И поэтому я должен рассказать тебе все, что произошло. Лишь бы ты понял, что я не мог поступить иначе, тогда все в порядке. Ты, идущий другим путем, может быть, извлечешь урок из того, что сделал я, из моего поражения.
Я хотел действия. Не слов, а действия. Нас пытались задушить словами. Больше всего на свете я ненавижу пустые, громкие слова. Они убивают мысли, лишают человека радости. Все, что имело для меня какое-то значение, растворилось в этих словах. Действия не было. Одни слова. Мы пытались улучшить мир, побороть зло, взрастить добро. Словами.
И вот. Однажды мы с Греллем оказались вместе. Пустыми словами я попытался сразить зло, убившее наших братьев.
— Я выиграл, — сказал он. — Я выиграл. И выиграю снова.
За его словами скрывалось действие. Я это знал. Мне стало страшно. И страх заставил меня действовать. Одними словами мы никогда не сможем побороть зло. Мы должны действовать, в противном случае нас разобьют.
И я стал действовать. Я убил Грелля. И все же признаю, что проиграл. Ибо я боролся в одиночку, вел свою личную борьбу. Однажды ты сказал, что мы можем победить только сообща. Потерпев поражение, я понял тебя.

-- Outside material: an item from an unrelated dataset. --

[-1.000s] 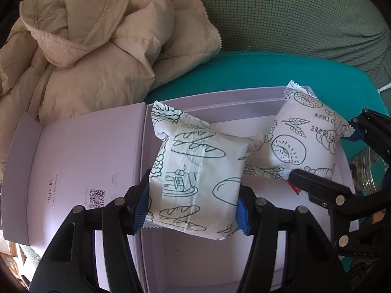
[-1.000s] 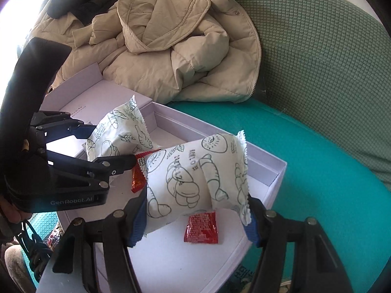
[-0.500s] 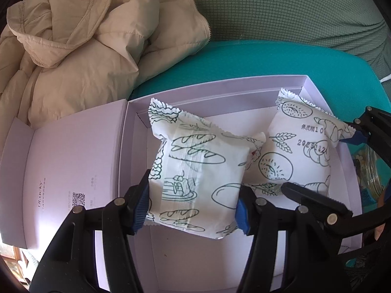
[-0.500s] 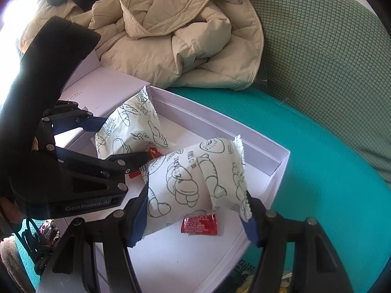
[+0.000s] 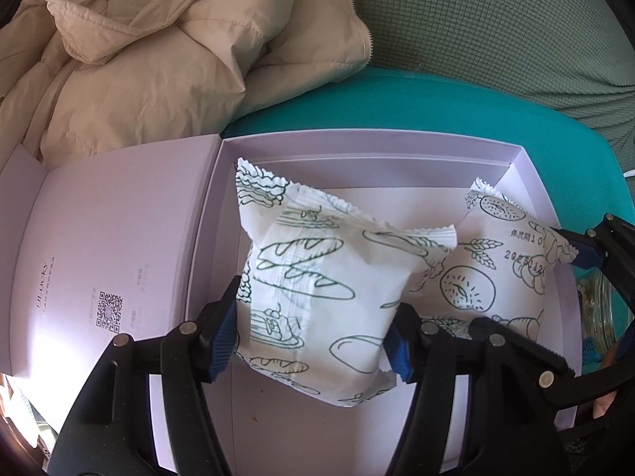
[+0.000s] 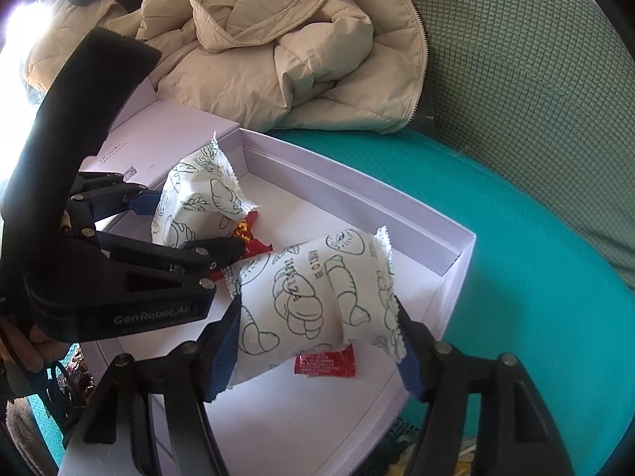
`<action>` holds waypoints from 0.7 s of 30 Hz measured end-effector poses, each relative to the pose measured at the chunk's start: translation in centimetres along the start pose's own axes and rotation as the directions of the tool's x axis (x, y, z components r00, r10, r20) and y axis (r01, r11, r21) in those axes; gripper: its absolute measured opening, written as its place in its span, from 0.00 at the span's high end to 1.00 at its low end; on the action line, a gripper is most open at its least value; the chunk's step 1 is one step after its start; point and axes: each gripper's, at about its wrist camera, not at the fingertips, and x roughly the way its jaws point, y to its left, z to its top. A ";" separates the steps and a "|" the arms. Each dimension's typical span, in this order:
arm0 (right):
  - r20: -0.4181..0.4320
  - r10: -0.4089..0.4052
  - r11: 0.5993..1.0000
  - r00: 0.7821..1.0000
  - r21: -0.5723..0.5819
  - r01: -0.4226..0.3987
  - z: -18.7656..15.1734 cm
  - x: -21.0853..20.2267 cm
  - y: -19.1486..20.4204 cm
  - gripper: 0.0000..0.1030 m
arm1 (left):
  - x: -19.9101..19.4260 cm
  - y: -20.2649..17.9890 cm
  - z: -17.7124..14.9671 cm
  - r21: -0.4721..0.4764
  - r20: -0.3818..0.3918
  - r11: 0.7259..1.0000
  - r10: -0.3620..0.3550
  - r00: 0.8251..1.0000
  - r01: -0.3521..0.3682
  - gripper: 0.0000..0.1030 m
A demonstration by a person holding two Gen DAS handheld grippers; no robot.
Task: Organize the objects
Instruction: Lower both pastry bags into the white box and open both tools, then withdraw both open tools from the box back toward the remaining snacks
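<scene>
Over an open lilac box (image 5: pixel 357 146), each gripper holds a white snack packet printed with green bread drawings. My left gripper (image 5: pixel 311 341) has its blue pads against the sides of the left packet (image 5: pixel 317 289), and its jaws are opening. My right gripper (image 6: pixel 317 357) grips the right packet (image 6: pixel 317 297) the same way, low over the box floor, and its jaws are opening too. The two packets sit side by side, almost touching. Two red sachets (image 6: pixel 325 365) (image 6: pixel 250 234) lie in the box, partly under the packets.
The box lid (image 5: pixel 111 238) lies folded open to the left. A beige puffer jacket (image 5: pixel 158 59) is heaped behind it. The box rests on a teal cushion (image 5: pixel 476 107) in front of a green textured sofa back (image 5: pixel 496 12).
Both packets have come lower and further into the box, and closer together. The pads of both grippers stand slightly wider apart than before.
</scene>
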 end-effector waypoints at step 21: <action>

Поэтому я и пишу тебе все это, Эгон. Может быть, я не допишу письма, но и написанного уже достаточно.
Остальное только объяснение…
Свен вгляделся, прислушался к мраку. Было почти совсем тихо. Он только догадывался, что где-то шумят морские волны. Ветер, игравший с листвой деревьев, казался легким несмолкаемым шепотом.
Он выглянул в окно. Он ничего не слышал, пока писал. А теперь ждал голоса, который скажет:
— Пойдем. Пойдем вместе. Тихо и спокойно.
Но он не хотел идти за этим голосом. Он хотел быть в одиночестве. Он уйдет, скрытый великим мраком.
Его мучила боль. Буравила спину словно нож. Снова и снова. Пронизывала все тело. Иногда казалось, что он больше не сможет вздохнуть. Каждый вздох грозил разорвать грудь. Он попытался встать. Как он устал!
Керосиновая лампа начала дымить. Он прикрутил фитиль, и светлое пламя вновь ожило.
Он горько улыбнулся, повернув страницу в большом блокноте.
Что за судьба. Он, Свен Биркер, брат павшего Кая Биркера, молодой многообещающий педагог, двадцати лет от роду, пишет завещание. Он, мягкий и добрый человек, вынужден скрываться в ночи потому, что убил. Он, для кого война и насилие были историей и заголовками в газетах, убил одного из тех, кто внушал наибольший ужас в годы войны.